### What to do
Go over the data and copy out each line with "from" in it.

### Recorded information
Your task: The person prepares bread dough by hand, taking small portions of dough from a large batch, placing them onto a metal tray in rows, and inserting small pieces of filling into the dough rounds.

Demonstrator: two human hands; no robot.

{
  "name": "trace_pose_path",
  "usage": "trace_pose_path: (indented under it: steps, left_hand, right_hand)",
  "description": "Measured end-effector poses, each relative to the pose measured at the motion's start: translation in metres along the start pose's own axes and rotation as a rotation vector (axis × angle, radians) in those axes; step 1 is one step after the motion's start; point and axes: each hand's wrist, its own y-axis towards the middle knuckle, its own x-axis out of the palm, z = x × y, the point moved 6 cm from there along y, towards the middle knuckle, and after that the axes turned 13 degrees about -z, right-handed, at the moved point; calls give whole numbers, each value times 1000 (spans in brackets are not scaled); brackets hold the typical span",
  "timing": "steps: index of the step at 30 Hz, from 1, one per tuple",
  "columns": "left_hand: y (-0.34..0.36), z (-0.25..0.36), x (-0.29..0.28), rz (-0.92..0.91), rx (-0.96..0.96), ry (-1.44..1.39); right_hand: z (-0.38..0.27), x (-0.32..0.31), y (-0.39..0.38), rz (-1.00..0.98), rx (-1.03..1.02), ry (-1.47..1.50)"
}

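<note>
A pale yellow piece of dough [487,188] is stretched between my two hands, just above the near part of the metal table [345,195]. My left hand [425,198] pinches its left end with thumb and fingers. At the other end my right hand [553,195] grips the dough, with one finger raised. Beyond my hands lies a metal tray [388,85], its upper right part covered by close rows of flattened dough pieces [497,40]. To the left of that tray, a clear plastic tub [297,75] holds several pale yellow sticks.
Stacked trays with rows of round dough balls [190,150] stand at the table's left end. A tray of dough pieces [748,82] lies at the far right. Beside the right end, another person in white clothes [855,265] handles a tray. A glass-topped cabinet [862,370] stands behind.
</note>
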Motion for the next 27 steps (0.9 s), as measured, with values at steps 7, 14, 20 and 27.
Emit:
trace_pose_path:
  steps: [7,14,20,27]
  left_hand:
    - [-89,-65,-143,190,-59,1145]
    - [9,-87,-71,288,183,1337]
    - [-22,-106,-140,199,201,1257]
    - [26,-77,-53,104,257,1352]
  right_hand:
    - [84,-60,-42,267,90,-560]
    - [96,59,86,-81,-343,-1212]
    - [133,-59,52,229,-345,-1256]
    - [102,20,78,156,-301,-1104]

### Written answer
Your task: The person prepares bread dough by hand, taking small portions of dough from a large batch, placing them onto a metal tray in rows, and inserting small pieces of filling into the dough rounds.
  "description": "Measured end-effector poses, each relative to the pose measured at the motion's start: translation in metres along the start pose's own axes and rotation as a rotation vector (axis × angle, radians) in those axes; step 1 is one step after the motion's start; point and axes: each hand's wrist, its own y-axis towards the middle knuckle, its own x-axis out of the palm, z = x × y, the point moved 6 cm from there along y, towards the middle knuckle, and after that the axes turned 13 degrees about -z, right-handed, at the moved point; calls give whole numbers, each value times 1000 (spans in brackets are not scaled); brackets hold the typical span",
  "timing": "steps: index of the step at 30 Hz, from 1, one per tuple",

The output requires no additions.